Initially, the sole arbitrator ruled that he could not award restitution, stating among other things that “it is impossible to compel a State to make restitution; this would constitute in fact an intolerable interference in the internal sovereignty of States.” As to LIAMCO’s alternate claim for damages, turning first to the physical property, the arbitrator said that “there is no difficulty also that the indemnity should include as a minimum the damnum emergens, e.g., the value of the nationalized corporeal property, including all assets, installations, and various expenses incurred.” For these assets and expenses, the arbitrator awarded LIAMCO the full amount of its claim.

With respect to the two concessions, the arbitrator first undertook a full conceptual analysis of the recoverability of lost profits. He found that (1) most municipal law systems permit lost profits as part of the damages for breach of contract; (2) both Libyan law and Islamic law also allow the recovery of lost profits; and (3) classical international law allows the recovery of lost profits for both wrongful taking of property and lawful nationalizations. He noted, however, that the recent evolution of international law indicated there was no constant and uniform rule for the compensation of lost profits for nationalizations, at least not all future profits.

Turning next to the specific claims of quantum, as for Concession 20, the arbitrator considered that to award lost profits for all future concession reserves would be an “extreme” position. In lieu of this “extreme,” the arbitrator held that “it would be reasonable and just to adopt the formula of ‘equitable compensation’ as a measure for the estimation of damages...” Relying on this compensation formula, the arbitrator awarded LIAMCO only US$66 million (out of its US$186 million claim) for its rights in Concession No. 20.

The situation for Concession 17 was different. Unlike Concession 20, no oil had ever been produced from that field, but LIAMCO argued that the increase in the price of oil would have rendered the field economic, such that LIAMCO should be compensated US$7.5 million for its lost opportunity. But the arbitrator awarded nothing on this claim, reasoning that such profits were not “certain and direct,” were doubtful, and were probably not realizable.

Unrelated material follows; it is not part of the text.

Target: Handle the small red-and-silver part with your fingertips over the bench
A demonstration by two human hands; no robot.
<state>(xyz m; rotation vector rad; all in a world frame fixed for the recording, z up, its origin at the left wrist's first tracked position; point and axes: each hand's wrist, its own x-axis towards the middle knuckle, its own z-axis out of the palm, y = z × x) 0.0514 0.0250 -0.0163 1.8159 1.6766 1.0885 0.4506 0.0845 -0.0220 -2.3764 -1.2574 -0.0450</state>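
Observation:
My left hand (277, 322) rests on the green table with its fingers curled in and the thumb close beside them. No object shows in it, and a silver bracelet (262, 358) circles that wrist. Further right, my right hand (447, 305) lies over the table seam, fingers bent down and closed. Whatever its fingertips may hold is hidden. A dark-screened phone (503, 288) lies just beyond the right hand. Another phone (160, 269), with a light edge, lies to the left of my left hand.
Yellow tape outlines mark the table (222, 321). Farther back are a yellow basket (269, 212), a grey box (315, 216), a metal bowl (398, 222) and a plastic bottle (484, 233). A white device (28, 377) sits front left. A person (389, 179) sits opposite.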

As for interest, LIAMCO requested a 12% rate on all amounts claimed, although it recognized that setting the rate was a matter for the arbitrator’s discretion. The arbitrator concluded that it was “just and equitable to consider the interest claimed not as usury (ribd), but as a compensatory equivalent consideration of the said discount rate ....” The arbitrator elected the 5% rate allowed by Libyan law for commercial cases but granted interest only from the date of the final assessment of damages on the theory that interest cannot be awarded on unliquidated damages before they are ascertained.

As for costs, the arbitrator awarded LIAMCO US$203,000, pointing to Libyan law and a clause in the contract that suggested costs could be allocated in an appropriate manner in light of LIAMCO’s success in pursuing some but not all of its claims.

The LIAMCO case is an interesting one to read in light of more recent international jurisprudence on quantum. The arbitrator’s decision conflicts with some recent cases on the power to award restitution, against a State as well as the “full” compensation standard. Nonetheless, the arbitrator’s reasoning on awarding LIAMCO only about a third of its claimed damages mirrors to some extent the conservative approach to compensation taken by many modern tribunals, even those applying an ostensibly more robust standard. In addition, the arbitrator’s general analysis on lost profits, as well as his decisions on interest and costs, are likewise reflective of much current jurisprudence on these issues, except that his decision to award interest only from the date of the award is inconsistent with the requirements of most modern bilateral investment treaties.